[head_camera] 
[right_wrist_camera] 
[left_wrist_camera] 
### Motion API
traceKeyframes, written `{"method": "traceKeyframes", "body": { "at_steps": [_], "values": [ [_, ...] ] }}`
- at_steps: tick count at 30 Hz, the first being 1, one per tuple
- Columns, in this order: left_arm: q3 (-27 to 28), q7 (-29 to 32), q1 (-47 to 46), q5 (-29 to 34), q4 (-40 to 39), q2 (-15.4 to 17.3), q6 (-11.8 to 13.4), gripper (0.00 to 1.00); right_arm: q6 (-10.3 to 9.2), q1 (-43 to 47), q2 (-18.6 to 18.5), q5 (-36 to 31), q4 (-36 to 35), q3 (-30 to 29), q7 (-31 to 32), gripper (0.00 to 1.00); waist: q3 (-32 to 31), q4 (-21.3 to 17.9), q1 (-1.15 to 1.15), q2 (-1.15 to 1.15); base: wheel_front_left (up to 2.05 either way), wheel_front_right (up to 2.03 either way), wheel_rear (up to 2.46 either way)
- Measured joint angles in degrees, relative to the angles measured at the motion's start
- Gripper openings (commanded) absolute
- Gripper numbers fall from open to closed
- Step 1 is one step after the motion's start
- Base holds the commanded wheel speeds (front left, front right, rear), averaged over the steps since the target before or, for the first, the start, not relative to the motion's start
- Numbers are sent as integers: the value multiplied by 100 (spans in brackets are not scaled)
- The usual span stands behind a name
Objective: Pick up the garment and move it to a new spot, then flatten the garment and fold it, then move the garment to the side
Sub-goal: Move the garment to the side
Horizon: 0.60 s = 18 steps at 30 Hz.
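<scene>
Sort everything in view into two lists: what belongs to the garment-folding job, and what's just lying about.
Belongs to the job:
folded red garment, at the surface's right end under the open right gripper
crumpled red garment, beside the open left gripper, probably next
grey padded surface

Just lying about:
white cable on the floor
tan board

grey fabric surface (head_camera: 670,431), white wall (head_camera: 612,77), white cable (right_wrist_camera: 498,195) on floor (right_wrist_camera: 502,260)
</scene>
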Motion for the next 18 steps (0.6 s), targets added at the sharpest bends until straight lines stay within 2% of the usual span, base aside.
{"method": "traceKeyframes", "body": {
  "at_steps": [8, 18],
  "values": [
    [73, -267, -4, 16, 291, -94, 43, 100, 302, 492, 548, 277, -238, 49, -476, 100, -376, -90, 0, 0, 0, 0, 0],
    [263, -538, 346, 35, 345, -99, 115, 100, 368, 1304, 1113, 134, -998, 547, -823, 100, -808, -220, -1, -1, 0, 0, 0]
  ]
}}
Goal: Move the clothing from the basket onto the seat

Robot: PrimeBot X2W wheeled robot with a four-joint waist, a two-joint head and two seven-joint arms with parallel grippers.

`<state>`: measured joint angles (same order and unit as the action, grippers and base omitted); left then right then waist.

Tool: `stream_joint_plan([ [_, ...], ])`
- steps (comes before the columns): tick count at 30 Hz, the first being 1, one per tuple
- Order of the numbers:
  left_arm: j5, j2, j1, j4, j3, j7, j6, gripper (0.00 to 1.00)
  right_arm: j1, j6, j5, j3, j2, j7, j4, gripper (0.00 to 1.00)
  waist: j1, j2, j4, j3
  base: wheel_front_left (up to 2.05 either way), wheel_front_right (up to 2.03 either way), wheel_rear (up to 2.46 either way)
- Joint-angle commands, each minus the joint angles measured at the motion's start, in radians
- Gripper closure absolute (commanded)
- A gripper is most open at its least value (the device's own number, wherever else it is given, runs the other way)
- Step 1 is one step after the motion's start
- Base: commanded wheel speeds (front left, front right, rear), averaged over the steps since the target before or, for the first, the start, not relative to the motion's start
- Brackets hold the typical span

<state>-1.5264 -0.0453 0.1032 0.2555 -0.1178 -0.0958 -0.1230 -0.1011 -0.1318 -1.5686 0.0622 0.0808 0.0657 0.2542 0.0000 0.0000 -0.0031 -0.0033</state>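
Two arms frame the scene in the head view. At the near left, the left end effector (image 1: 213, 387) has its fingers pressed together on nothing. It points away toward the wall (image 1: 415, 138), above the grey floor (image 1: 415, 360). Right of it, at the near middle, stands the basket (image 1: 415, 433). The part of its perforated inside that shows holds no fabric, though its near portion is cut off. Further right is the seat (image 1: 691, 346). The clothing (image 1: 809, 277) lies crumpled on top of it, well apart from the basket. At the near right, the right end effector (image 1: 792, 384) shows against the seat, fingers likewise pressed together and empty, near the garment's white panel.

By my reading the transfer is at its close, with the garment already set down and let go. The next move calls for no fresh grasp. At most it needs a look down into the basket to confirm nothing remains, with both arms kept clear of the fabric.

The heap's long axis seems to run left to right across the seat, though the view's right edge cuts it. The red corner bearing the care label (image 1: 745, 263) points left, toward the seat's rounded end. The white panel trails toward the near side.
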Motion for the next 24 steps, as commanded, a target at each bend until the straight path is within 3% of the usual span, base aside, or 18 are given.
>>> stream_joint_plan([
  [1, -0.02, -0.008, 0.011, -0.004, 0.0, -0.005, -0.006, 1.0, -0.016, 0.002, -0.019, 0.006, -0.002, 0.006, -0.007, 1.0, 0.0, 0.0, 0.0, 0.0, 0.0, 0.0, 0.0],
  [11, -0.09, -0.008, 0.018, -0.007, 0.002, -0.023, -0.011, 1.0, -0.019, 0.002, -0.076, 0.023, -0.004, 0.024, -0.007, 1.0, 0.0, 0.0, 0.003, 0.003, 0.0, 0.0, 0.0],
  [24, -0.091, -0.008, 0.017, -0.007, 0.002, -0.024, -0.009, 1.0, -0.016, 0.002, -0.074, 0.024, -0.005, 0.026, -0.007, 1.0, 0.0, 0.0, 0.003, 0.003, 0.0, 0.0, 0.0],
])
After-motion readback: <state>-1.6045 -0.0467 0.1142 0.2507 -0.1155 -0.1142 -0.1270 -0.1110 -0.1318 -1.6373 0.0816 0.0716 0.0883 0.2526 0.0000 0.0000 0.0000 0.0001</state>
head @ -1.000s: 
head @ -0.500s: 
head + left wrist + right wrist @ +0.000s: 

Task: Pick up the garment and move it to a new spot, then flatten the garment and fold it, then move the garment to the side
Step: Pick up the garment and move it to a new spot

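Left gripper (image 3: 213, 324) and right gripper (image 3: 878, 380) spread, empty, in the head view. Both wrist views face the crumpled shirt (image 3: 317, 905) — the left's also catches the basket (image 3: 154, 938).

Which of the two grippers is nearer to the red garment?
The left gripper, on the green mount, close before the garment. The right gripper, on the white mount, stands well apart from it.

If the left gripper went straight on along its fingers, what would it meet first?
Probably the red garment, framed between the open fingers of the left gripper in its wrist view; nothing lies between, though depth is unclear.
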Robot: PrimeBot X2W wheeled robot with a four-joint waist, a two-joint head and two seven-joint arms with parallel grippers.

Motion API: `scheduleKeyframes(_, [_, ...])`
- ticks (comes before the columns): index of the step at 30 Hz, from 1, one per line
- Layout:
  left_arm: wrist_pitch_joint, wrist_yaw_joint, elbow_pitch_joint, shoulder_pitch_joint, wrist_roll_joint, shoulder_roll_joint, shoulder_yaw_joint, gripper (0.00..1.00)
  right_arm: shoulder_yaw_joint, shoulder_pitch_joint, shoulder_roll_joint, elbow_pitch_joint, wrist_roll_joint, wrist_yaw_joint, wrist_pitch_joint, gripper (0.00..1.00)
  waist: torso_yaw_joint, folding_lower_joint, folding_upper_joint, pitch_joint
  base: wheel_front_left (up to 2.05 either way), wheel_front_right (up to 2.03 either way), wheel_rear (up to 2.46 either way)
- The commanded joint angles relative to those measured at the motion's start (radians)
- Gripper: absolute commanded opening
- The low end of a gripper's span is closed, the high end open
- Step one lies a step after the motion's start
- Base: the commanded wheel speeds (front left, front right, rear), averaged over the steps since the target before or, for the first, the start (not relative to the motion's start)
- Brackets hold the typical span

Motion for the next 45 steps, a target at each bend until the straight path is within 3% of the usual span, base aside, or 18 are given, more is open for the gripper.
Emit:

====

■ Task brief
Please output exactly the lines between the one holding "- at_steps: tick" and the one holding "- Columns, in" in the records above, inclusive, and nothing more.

■ Written reply
- at_steps: tick count at 30 Hz, the first being 1, one per tuple
- Columns, in this order: left_arm: q3 (-27 to 28), q7 (-29 to 32), q1 (-47 to 46), q5 (-29 to 34), q4 (-40 to 39), q2 (-15.4 to 17.3), q6 (-11.8 to 13.4), gripper (0.00 to 1.00); right_arm: q6 (-10.3 to 9.2), q1 (-43 to 47), q2 (-18.6 to 18.5), q5 (-36 to 31), q4 (-36 to 35), q3 (-30 to 29), q7 (-31 to 32), gripper (0.00 to 1.00); waist: q3 (-32 to 31), q4 (-21.3 to 17.9), q1 (-1.15 to 1.15), q2 (-1.15 to 1.15); base: wheel_front_left (up to 2.05 either way), wheel_front_right (up to 2.03 either way), wheel_rear (up to 2.46 either way)

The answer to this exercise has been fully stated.